You have to implement two unsupervised learning methods in python from the list of proposed algorithms in python extending the library of methods used in the course (AMLTLearn).

You should fork the library from github so it is more easy to integrate your code later once it is working.
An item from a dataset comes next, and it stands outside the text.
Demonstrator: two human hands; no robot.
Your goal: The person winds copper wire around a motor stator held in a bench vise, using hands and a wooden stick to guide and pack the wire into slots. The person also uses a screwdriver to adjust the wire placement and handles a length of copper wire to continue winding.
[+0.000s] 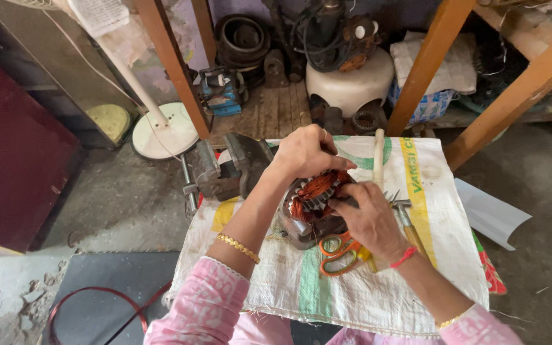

When implementing the algorithms you must follow the API conventions used by scikit-learn.

Each student has to pick a different option, so you must send an email to bejar@cs.upc.edu as soon as possible telling what option you are going to implement.

You can propose your own coursework If you are interested in other unsupervised algorithms, send and email or ask your professor during class.

Apart from the implementation of the algorithms you have to write a report comparing the algorithms to other similar algorithms using generated and real datasets (for instance from UCI).

You have a document posted in the raco explaining the assignment and evaluation criteria.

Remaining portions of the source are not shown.